Call it what it is The history is not what you think The safety paradox What Subject L would have got The pharmaceutical monopoly What Subject M wants Sources

Call it what it is

When someone else decides what goes into your body without your consent, there is a word for that. We use it in every other context. When it is food, we call it poisoning. When it is medicine, we call it malpractice. When it is physical, we call it assault. When it is sexual, we call it rape.

When the state decides what you are permitted to put in your own body — when it criminalises your consciousness, when it sends armed men to your house because of what you chose to ingest, when it puts you in a cage for a decision that harmed nobody but yourself — what do you call that?

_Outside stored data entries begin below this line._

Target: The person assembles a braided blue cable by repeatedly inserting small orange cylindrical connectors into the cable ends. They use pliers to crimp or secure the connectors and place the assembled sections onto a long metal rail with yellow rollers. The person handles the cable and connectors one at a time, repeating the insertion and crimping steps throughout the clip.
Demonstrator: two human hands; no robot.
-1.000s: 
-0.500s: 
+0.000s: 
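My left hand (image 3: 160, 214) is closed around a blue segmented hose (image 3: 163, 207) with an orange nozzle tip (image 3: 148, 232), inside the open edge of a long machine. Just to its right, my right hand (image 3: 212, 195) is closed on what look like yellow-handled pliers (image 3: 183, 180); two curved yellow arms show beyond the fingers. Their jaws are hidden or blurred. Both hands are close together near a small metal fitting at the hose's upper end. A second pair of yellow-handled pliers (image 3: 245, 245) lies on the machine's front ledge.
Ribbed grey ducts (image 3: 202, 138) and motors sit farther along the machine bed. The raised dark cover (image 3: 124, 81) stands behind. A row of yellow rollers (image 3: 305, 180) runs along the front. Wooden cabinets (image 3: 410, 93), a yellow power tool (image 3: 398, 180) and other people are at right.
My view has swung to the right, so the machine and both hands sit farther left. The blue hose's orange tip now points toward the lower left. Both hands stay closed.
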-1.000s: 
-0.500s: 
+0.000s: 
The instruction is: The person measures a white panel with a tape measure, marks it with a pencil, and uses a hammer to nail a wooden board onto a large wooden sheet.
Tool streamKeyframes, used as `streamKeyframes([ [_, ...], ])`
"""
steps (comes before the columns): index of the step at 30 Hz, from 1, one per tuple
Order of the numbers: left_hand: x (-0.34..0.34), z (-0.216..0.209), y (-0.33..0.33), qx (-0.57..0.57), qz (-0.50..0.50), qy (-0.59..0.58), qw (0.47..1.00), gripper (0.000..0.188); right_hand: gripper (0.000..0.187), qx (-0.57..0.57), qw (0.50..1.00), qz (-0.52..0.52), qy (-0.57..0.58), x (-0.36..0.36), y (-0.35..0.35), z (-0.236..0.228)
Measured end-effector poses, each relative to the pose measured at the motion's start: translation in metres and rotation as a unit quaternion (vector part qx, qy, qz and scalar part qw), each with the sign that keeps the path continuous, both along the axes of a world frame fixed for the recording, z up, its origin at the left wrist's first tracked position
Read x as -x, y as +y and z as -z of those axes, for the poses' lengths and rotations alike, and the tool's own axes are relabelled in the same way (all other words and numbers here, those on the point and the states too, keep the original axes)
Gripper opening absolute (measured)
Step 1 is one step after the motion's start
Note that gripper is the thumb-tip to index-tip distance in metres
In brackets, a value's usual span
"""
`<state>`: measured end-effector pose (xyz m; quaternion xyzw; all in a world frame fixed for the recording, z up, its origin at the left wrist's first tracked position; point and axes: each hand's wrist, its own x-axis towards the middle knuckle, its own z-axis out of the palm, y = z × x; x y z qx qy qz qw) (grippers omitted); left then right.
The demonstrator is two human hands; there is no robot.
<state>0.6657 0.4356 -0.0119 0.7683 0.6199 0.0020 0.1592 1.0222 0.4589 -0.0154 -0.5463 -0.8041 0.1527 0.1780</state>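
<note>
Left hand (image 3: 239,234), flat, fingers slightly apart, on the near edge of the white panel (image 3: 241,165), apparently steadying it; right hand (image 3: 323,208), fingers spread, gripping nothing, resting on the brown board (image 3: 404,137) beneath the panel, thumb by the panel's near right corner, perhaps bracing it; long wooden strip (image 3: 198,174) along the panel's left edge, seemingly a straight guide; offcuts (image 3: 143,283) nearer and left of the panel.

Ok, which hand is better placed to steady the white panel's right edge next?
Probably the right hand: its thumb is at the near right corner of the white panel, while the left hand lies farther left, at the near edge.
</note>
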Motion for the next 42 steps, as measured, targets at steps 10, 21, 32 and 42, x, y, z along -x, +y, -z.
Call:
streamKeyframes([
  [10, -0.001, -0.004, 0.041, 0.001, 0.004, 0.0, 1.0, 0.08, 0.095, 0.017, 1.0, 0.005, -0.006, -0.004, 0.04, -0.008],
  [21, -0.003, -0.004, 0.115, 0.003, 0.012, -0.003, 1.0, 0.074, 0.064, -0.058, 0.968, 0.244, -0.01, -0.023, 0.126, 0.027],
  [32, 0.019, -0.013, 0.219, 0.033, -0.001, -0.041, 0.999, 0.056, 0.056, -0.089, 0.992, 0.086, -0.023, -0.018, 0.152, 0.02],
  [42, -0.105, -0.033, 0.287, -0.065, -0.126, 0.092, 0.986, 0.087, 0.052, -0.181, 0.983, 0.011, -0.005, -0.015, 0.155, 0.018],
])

The word matters. Because the moment you name it, the moral framework inverts. The person in the cage is not the criminal. The person who put them there is.

Drug laws do not protect bodily autonomy. They violate it. They take the most fundamental right a person has — sovereignty over their own body, the right to decide what enters it — and hand that right to politicians, police, and pharmaceutical executives. People who have never met you. People who do not know your name. People who will never face consequences for the decisions they make about your body.

Subject L did not consent to fentanyl. He bought what he thought were MDMA pills. He got fentanyl because prohibition removed every mechanism that would have told him what he was actually taking. In a regulated market — a pharmacy, a licensed dispensary, any system with basic quality control — those pills would have contained exactly what the label said. The dosage would have been printed on the packet. A pharmacist would have asked his age, checked his ID, and turned him away because he was fifteen.

Prohibition didn't protect Subject L. It stripped him of every protection that exists in every other consumer market on earth and then blamed him for the result.


The history is not what you think

The question most people never ask about drug laws is: why these drugs? Why is cannabis illegal and alcohol legal? Why is psilocybin Schedule 9 and Valium Schedule 4? Why is GHB — the only sleep aid on earth that actually preserves deep sleep — a criminal offence, while its chemically identical pharmaceutical version Xyrem costs $75,000 a year and is perfectly legal?

The answer is not pharmacology. It never was.

The Harrison Narcotics Tax Act of 1914 — the law that started it all — was not based on scientific evidence of harm. It was based on racism. Opium was associated with Chinese immigrants. Cocaine was associated with Black Americans. Marijuana was associated with Mexican labourers. The substances were criminalised not because they were dangerous but because the people using them were the wrong colour.

This is not a conspiracy theory. This is the documented legislative history. David Musto's The American Disease (1999) traces it line by line. The congressional testimony is on the record. Harry Anslinger, the first commissioner of the Federal Bureau of Narcotics, told Congress that marijuana made Black men look at white women. That is the foundation of modern drug law. That is what Subject L's life was destroyed by.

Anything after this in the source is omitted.